Key recommendations from AGYW (Adult, Girls, Young, Women) Summit were:

-There needs to be an inclusion of boys and young men in all HIV prevention programmes, including targeting social clubs places of work and identified hook-up spots. There is a feeling that young men have been neglected as a lot of focus has been put on adolescent girls.

-There needs to be better consultation of parent/guardians to receive buy-in and ensure consent is provided for participation in HIV prevention programmes.

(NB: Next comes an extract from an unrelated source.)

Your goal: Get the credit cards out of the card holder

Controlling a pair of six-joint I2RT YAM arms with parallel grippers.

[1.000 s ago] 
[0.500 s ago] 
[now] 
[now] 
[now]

-There is also an urgent need to increase knowledge about and access to sexual reproductive Health services, family planning and contraception use are low amongst AGYW. People are not using condoms and contraception as much as they should and this has resulted in an increase in teenage pregnancies and termination of pregnancies, both legal and illegal, which means that there is something they are not doing right.

-There needs to be an increase in the availability of pre-exposure prophylaxis (PrEP) beyond current initiations sites and universities to increase access and reduce stigma.

-There is a need to scale up comprehensive sexual education as levels of knowledge on HIV amongst AGYW are unacceptably low. There is a lot the Department of Basic Education is doing here working with various partners.

-Develop a condom distribution plan for condoms and lube in schools and higher education institutions. They distribute almost a billion condoms in the country but research has shown that there has not been an increase in the utilisation of thereof.

-Need to scale up the Department of Social Development’s SDCC programmes to address social and structural drivers of HIV, including those for mental health.

-Develop (jointly with youth) and implement a national communication strategy for HIV, TB and STIs with a particular focus on AGYW and male sexual partner targeting.

-Standardise M&E tracing system to measure the impact of all programmes dedicated to the HIV response targeted at AGYW.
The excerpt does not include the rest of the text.